▸ **Task prompt**: Please reproduce the data exactly, though every picture must stay out.

(Dataset extract)

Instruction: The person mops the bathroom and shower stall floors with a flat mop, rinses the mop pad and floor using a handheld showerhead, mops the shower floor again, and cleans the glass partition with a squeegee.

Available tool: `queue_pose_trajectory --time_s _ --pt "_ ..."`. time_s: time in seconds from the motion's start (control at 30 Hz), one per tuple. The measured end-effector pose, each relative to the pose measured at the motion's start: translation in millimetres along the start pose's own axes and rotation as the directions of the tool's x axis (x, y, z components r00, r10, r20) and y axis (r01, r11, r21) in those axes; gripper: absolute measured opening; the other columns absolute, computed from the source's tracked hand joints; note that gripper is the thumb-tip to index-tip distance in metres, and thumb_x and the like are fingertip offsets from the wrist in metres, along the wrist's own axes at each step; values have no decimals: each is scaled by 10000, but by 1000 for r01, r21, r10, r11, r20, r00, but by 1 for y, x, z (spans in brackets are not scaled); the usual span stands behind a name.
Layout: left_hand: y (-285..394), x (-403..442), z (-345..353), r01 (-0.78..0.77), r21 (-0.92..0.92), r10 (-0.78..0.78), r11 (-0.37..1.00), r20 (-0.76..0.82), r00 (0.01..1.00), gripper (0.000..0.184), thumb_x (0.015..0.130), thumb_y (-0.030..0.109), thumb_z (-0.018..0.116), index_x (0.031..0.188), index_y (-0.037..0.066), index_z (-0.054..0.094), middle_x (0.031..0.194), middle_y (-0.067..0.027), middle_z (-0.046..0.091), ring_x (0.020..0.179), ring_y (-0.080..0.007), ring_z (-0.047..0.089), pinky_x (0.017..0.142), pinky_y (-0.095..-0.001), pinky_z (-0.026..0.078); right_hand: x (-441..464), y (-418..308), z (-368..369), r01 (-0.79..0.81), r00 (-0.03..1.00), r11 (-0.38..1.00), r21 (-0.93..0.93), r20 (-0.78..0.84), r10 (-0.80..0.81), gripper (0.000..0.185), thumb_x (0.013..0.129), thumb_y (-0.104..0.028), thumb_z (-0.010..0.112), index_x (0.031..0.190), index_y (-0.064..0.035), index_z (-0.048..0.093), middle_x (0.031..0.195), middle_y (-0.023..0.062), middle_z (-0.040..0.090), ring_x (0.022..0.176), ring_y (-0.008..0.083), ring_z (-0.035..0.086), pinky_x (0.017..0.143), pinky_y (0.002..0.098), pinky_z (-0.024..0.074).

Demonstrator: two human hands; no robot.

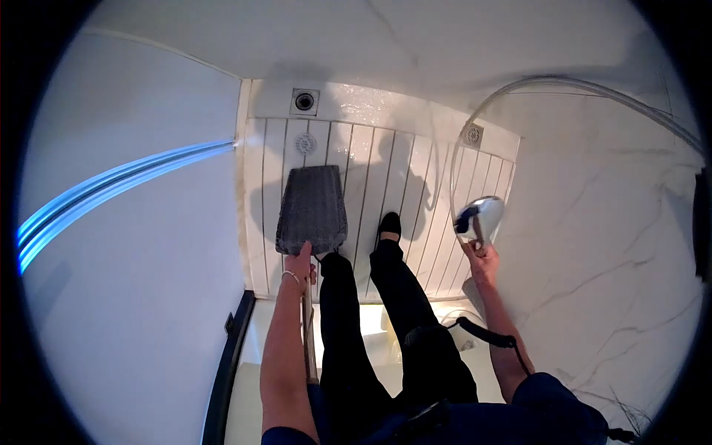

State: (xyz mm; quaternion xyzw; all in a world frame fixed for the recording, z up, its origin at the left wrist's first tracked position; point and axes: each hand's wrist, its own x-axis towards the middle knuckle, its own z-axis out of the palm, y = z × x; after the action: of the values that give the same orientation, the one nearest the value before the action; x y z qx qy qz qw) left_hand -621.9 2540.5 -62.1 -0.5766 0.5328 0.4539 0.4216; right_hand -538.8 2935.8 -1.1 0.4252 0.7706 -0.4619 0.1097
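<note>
My left hand [300, 267] is wrapped round the handle of a flat mop [311, 210], close below its grey fabric head. The mop head is raised broad side toward me, and its handle runs back beside my left forearm. My right hand [483, 262] grips a shiny chrome shower head [480, 216] on the right side. From there a flexible shower hose [552, 79] loops up and over to the right edge of view. Whether water is flowing cannot be made out.
Beneath me is a white slatted shower floor [356, 185]. A square drain [305, 102], a round grate [305, 143] and another drain [472, 135] lie toward the far wall. A marbled wall [601, 245] stands right, a pale panel [141, 222] left. A coiled black cord [486, 331] hangs near my right arm.
</note>
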Motion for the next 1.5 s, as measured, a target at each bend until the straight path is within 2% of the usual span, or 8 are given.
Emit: queue_pose_trajectory --time_s 0.33,0.43,0.6,0.63,1.03,1.17,1.2,1.5 --pt "-12 31 -3 -27 67 21 997 88 996 362 741 440 642 859 127 504 572 -57 483 387 -198 444 349 -344 336 -11 -42 112 560 657 827 -42 631 -413 321 606 -156 710 855 -90 518 711 58 530 675 244 552 594 381 388" --pt "-24 61 -19 269 -411 -174 871 256 951 383 773 543 487 805 168 558 598 -46 531 354 -217 405 325 -353 286 -10 -52 152 598 619 800 -36 655 -433 286 628 -191 715 838 -97 545 709 44 524 703 241 541 613 373 372" --pt "5 58 -12 -13 -396 66 918 121 990 208 838 310 528 843 104 501 578 -80 491 335 -241 399 300 -354 296 -18 -76 156 513 742 858 0 504 -443 303 618 -116 729 862 -70 556 729 63 532 646 215 551 579 338 420" --pt "24 34 -7 -208 -18 208 978 182 961 289 806 368 574 831 92 492 540 -74 463 339 -200 400 303 -335 305 -20 -75 151 468 777 883 34 461 -430 316 613 -96 732 875 -65 557 738 68 537 635 211 554 571 331 430" --pt "114 -17 -15 -205 586 237 784 22 971 420 759 462 587 850 60 504 513 -60 416 359 -172 395 326 -336 320 -21 -5 5 63 998 978 198 -34 -57 204 711 -124 723 801 -30 565 666 -55 520 587 37 435 541 206 393" --pt "137 -17 -9 -436 892 577 116 297 761 439 729 398 609 973 34 599 734 -185 613 709 -270 618 631 -415 481 -15 32 -37 121 956 923 366 -294 -9 181 760 -152 682 781 -39 542 700 -9 510 623 71 453 567 226 399" --pt "151 -54 18 -130 991 505 -44 134 853 460 711 391 616 1007 39 609 941 -192 620 947 -277 590 807 -385 459 -12 32 -47 87 936 899 428 -343 73 181 775 -167 667 791 -42 537 702 -12 509 618 76 457 564 228 400" --pt "193 -60 94 97 766 515 -636 327 793 381 703 417 642 989 165 631 999 -56 625 942 -235 593 792 -394 461 -4 56 -56 -9 870 213 977 -97 484 228 843 -307 571 766 -118 470 561 10 455 497 132 448 542 314 418"
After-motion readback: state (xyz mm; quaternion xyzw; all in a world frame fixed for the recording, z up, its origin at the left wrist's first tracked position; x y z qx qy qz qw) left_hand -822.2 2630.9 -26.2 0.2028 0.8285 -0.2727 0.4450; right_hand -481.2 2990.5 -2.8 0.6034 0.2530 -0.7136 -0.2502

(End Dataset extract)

▸ **Reply to the task**:
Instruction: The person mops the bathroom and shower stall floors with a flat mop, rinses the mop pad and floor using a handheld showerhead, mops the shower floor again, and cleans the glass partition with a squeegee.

Available tool: `queue_pose_trajectory --time_s _ --pt "_ ..."`. time_s: time in seconds from the motion's start (control at 30 Hz), one per tuple. The measured end-effector pose, each relative to the pose measured at the motion's start: translation in millimetres along the start pose's own axes and rotation as the directions of the tool's x axis (x, y, z components r00, r10, r20) and y axis (r01, r11, r21) in those axes; gripper: absolute measured opening; the other columns absolute, computed from the source's tracked hand joints; note that gripper is the thumb-tip to index-tip distance in metres, and thumb_x and the like are fingertip offsets from the wrist in metres, along the wrist's own axes at each step; values have no decimals: each is scaled by 10000, but by 1000 for r01, r21, r10, r11, r20, r00, but by 1 for y, x, z (spans in brackets are not scaled); the usual span stands behind a name.
Layout: left_hand: y (-285..394), x (-403..442), z (-345..353), r01 (-0.78..0.77), r21 (-0.92..0.92), r10 (-0.78..0.78), r11 (-0.37..1.00), r20 (-0.76..0.82), r00 (0.01..1.00), gripper (0.000..0.184), thumb_x (0.015..0.130), thumb_y (-0.030..0.109), thumb_z (-0.018..0.116), index_x (0.031..0.188), index_y (-0.037..0.066), index_z (-0.054..0.094), middle_x (0.031..0.194), middle_y (-0.067..0.027), middle_z (-0.046..0.091), ring_x (0.020..0.179), ring_y (-0.080..0.007), ring_z (-0.047..0.089), pinky_x (0.017..0.142), pinky_y (-0.095..-0.001), pinky_z (-0.026..0.078); right_hand: x (-441..464), y (-418..308), z (-368..369), r01 (-0.79..0.81), r00 (-0.03..1.00), r11 (-0.38..1.00), r21 (-0.93..0.93), r20 (-0.78..0.84), r10 (-0.80..0.81), gripper (0.000..0.185), thumb_x (0.013..0.129), thumb_y (-0.104..0.028), thumb_z (-0.010..0.112), index_x (0.031..0.190), index_y (-0.064..0.035), index_z (-0.048..0.093), middle_x (0.031..0.195), middle_y (-0.023..0.062), middle_z (-0.040..0.090), ring_x (0.022..0.176), ring_y (-0.008..0.083), ring_z (-0.035..0.086), pinky_x (0.017..0.143), pinky_y (0.002..0.098), pinky_z (-0.024..0.074).

Demonstrator: two human hands; no robot.


State: (xyz mm; quaternion xyzw; all in a world frame fixed for the recording, z up, its origin at the left wrist's first tracked position; point and axes: each hand's wrist, its own x-axis towards the middle knuckle, its own z-axis out of the palm, y = z × x; after the action: of the values that give the same orientation, the one nearest the value before the action; x y z qx qy qz qw) left_hand -621.9 2540.5 -62.1 -0.5766 0.5328 0.4539 0.4216; right_hand -538.8 2935.8 -1.1 0.4252 0.7706 -0.4619 0.1097
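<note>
My left hand [300, 267] is wrapped round the handle of a flat mop [311, 210], close below its grey fabric head. The mop head is raised broad side toward me, and its handle runs back beside my left forearm. My right hand [483, 262] grips a shiny chrome shower head [480, 216] on the right side. From there a flexible shower hose [552, 79] loops up and over to the right edge of view. Whether water is flowing cannot be made out.
Beneath me is a white slatted shower floor [356, 185]. A square drain [305, 102], a round grate [305, 143] and another drain [472, 135] lie toward the far wall. A marbled wall [601, 245] stands right, a pale panel [141, 222] left. A coiled black cord [486, 331] hangs near my right arm.
</note>
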Motion for the next 1.5 s, as measured, a target at each bend until the straight path is within 2% of the usual span, or 8 are given.
Emit: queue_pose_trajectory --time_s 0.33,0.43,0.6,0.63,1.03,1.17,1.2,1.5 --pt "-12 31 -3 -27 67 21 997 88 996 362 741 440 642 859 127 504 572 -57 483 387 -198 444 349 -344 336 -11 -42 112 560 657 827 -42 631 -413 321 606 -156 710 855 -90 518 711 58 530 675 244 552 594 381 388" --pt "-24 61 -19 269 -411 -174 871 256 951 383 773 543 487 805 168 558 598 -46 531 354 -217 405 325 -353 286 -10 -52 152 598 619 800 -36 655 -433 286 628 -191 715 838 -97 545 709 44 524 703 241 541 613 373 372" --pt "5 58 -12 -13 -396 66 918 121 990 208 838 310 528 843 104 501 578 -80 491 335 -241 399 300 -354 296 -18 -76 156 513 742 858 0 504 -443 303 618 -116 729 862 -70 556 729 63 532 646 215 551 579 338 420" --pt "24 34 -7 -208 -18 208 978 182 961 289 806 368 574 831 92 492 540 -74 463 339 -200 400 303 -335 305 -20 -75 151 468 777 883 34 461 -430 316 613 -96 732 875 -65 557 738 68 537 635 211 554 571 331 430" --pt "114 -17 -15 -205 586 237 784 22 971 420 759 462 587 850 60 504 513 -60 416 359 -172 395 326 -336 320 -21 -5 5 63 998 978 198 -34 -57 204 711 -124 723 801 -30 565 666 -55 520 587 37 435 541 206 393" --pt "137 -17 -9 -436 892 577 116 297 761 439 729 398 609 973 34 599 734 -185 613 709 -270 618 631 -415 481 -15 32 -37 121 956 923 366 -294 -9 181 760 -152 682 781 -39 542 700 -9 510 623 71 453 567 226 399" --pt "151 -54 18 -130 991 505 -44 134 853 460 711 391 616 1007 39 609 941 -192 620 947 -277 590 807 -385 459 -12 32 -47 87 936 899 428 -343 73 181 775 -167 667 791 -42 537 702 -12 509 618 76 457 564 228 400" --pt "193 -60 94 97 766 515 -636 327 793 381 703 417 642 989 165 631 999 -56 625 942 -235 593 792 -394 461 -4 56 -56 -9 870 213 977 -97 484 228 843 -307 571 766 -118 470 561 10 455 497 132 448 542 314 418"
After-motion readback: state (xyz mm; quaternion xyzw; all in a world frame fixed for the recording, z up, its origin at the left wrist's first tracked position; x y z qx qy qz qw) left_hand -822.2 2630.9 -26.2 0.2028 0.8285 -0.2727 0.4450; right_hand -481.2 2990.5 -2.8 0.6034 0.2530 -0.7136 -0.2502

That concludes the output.